(INPUT RECORDS Opens)
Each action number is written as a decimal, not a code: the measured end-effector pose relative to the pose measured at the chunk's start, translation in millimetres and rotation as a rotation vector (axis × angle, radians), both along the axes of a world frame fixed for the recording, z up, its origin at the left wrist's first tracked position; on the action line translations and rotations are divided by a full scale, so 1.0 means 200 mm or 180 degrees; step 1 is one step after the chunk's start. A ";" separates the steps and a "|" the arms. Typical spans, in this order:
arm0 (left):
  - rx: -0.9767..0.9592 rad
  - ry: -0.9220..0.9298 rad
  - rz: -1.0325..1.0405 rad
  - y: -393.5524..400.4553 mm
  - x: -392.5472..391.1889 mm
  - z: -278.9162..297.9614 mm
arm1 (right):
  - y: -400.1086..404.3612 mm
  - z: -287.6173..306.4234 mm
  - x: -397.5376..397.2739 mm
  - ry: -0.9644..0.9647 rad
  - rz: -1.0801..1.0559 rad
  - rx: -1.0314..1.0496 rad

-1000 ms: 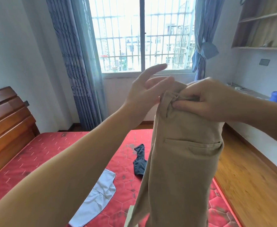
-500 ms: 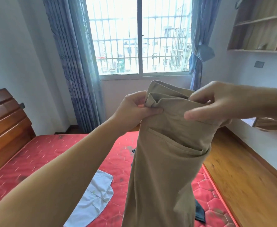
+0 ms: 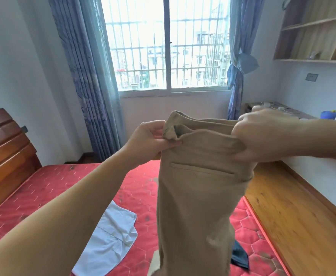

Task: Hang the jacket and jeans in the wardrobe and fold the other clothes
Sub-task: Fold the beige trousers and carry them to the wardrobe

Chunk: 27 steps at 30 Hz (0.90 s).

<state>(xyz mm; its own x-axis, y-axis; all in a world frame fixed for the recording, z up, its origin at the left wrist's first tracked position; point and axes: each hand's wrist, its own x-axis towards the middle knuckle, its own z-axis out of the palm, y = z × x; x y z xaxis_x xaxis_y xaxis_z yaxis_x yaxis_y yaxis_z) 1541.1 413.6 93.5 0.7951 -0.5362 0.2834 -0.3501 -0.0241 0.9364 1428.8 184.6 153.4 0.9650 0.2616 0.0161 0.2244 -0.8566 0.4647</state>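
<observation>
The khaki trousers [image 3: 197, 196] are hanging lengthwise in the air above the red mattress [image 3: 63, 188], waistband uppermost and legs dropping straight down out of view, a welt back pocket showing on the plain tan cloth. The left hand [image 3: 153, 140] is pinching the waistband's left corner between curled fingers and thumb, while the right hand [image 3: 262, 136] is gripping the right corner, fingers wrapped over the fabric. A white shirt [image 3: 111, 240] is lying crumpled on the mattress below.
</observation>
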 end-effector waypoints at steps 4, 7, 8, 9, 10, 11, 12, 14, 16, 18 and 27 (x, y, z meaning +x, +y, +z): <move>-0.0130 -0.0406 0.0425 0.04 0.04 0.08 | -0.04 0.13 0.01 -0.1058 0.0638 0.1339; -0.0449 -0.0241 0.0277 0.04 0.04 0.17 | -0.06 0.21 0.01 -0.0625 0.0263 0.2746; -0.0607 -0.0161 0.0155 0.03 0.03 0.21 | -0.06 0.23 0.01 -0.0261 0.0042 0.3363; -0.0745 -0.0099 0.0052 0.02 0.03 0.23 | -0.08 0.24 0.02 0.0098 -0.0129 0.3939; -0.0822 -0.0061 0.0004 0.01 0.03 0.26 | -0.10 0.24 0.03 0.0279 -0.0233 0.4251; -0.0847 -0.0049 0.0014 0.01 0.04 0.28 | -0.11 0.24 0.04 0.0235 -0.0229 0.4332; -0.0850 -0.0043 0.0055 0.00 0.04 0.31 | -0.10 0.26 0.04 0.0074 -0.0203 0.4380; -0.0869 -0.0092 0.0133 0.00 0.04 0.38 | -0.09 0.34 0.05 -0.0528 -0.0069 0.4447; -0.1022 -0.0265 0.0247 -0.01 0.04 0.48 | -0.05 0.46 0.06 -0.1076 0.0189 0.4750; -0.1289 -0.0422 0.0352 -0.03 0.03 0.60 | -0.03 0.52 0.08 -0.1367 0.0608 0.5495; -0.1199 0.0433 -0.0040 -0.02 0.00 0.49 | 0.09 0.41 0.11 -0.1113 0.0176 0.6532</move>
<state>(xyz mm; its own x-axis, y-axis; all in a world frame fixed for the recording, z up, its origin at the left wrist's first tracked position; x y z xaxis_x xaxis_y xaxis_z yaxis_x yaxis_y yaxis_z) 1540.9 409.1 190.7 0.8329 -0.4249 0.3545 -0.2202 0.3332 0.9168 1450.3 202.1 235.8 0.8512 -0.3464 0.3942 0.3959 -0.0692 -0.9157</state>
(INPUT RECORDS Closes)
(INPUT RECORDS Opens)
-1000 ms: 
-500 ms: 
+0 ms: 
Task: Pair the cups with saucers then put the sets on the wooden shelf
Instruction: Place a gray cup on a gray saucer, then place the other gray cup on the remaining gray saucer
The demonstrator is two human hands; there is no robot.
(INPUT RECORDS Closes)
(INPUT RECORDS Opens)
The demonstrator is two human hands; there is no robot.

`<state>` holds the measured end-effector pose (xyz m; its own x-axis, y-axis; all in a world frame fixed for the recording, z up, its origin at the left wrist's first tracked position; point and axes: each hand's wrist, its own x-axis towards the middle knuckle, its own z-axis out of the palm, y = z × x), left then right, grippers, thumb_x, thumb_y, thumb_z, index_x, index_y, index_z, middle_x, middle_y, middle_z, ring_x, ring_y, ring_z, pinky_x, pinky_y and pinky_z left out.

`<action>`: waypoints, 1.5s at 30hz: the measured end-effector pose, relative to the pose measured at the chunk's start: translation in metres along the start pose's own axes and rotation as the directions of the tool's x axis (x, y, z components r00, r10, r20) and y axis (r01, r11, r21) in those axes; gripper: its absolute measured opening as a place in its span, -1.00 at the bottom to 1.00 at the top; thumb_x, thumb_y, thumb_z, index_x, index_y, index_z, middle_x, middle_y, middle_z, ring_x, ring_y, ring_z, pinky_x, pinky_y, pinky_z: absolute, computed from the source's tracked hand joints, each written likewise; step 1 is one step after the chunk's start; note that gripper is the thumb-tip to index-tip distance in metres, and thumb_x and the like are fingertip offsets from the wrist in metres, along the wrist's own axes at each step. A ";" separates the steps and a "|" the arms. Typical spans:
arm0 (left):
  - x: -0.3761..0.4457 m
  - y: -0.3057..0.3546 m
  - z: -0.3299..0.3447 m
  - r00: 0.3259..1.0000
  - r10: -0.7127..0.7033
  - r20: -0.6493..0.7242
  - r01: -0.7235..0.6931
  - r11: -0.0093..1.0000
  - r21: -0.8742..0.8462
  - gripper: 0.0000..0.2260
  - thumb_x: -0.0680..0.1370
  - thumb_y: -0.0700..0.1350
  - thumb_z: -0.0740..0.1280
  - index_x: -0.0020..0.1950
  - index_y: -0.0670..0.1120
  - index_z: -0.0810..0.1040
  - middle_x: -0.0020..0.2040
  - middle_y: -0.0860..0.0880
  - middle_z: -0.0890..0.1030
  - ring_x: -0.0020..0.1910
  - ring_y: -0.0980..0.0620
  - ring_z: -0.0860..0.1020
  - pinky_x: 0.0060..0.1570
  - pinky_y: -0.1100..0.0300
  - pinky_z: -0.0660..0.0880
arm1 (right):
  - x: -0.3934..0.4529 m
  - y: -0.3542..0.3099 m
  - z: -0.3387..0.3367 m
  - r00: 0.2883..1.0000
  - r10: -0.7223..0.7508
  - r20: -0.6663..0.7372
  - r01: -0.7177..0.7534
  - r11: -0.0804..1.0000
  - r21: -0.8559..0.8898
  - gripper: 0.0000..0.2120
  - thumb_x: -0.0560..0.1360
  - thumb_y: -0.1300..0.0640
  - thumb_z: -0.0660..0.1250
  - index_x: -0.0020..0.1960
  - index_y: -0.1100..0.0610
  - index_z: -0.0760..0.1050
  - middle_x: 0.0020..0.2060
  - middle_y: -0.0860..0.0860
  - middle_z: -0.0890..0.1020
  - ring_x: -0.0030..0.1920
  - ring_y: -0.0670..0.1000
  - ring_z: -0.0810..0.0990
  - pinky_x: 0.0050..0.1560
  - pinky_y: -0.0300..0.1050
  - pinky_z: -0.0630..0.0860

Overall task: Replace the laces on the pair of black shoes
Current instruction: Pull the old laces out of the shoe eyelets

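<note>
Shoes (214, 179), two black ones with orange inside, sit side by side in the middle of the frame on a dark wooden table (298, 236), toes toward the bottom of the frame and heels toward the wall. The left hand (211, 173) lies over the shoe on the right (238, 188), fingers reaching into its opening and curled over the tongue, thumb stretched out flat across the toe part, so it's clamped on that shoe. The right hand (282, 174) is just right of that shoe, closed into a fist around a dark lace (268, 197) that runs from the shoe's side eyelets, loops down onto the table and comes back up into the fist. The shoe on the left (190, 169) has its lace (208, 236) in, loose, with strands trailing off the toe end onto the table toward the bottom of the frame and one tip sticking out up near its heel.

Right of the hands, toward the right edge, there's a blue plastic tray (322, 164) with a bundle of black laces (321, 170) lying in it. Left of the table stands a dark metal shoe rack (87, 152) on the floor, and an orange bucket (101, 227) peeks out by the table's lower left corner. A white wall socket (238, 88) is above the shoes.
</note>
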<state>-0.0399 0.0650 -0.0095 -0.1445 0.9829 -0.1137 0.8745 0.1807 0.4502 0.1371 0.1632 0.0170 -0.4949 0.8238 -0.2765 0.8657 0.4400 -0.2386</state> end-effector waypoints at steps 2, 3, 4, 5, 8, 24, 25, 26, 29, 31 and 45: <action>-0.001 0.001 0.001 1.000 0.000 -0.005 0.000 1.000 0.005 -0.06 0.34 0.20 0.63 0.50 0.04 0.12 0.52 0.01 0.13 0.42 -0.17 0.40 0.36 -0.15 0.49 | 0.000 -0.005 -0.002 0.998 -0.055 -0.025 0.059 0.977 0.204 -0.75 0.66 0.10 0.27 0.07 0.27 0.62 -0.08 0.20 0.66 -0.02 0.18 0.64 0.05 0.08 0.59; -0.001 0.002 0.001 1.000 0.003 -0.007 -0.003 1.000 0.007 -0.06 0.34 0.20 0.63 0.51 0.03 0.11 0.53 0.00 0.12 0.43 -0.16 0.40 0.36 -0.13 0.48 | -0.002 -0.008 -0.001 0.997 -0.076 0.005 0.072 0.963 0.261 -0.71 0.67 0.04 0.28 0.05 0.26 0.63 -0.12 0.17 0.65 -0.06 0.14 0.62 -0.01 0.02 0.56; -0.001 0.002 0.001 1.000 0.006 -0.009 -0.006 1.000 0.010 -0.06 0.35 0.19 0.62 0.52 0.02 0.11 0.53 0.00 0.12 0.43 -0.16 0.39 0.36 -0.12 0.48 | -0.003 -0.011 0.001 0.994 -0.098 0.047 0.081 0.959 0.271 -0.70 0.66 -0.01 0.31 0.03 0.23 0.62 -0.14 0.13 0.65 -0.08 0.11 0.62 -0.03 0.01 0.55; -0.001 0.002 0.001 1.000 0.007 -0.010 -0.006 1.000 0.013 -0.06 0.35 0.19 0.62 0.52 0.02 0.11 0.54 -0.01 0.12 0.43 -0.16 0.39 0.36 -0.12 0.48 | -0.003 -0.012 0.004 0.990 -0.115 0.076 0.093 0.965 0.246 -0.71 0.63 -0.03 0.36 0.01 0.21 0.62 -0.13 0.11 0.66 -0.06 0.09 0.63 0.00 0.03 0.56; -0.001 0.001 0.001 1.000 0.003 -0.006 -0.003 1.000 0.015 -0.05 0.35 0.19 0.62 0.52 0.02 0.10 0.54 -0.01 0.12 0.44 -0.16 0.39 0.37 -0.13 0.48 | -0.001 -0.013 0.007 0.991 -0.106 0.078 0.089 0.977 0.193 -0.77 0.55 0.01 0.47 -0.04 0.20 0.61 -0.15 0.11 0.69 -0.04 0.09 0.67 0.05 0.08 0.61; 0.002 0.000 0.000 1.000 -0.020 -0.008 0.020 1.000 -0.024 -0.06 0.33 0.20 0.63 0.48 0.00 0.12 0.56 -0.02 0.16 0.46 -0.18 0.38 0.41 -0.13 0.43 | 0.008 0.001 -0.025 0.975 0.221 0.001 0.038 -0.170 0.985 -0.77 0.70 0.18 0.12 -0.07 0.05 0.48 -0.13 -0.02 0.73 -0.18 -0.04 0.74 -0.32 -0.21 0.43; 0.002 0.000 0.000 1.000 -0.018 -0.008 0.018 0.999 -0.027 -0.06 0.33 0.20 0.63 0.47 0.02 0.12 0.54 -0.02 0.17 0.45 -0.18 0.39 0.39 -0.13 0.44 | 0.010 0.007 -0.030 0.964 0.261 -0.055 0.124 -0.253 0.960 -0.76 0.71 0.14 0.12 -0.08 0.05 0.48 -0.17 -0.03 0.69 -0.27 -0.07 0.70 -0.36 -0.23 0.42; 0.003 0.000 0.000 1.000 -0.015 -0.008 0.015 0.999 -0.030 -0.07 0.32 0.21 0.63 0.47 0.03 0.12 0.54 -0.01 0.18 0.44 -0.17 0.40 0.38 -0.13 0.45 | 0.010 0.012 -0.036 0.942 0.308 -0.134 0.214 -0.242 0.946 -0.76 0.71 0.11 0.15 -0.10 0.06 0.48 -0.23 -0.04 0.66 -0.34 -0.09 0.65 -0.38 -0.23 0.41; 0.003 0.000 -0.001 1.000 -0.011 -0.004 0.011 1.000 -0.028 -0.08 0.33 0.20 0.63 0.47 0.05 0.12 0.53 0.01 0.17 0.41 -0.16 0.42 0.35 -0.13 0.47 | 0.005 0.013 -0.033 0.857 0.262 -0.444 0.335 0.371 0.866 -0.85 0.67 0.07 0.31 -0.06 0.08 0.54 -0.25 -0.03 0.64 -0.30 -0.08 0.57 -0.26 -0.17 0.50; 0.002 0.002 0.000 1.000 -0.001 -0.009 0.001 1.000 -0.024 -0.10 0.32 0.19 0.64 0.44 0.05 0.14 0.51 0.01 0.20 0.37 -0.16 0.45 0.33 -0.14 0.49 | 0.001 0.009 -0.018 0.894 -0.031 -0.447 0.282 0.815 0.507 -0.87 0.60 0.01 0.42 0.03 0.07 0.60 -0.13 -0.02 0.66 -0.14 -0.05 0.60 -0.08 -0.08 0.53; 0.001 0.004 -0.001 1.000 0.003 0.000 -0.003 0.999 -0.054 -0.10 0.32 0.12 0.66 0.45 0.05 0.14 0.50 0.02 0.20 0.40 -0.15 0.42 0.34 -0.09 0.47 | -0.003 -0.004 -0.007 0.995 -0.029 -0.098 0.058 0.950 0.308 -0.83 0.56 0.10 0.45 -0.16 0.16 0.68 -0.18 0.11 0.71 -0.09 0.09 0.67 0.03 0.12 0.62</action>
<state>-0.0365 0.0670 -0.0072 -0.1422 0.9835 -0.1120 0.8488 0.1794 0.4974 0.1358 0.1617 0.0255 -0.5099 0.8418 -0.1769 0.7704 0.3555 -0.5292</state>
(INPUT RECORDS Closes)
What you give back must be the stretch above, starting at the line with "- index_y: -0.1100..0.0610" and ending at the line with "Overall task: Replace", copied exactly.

FINISHED TASK
  - index_y: -0.1100..0.0610
  - index_z: -0.0760..0.1050
  - middle_x: 0.0020..0.2060
  - middle_y: -0.0860..0.0860
  - middle_z: -0.0890..0.1020
  - ring_x: -0.0030..0.1920
  - ring_y: -0.0670..0.1000
  - ring_z: -0.0810..0.0990
  - pinky_x: 0.0050..0.1560
  - pinky_y: -0.0300..0.1050
  - pinky_z: -0.0630..0.0860

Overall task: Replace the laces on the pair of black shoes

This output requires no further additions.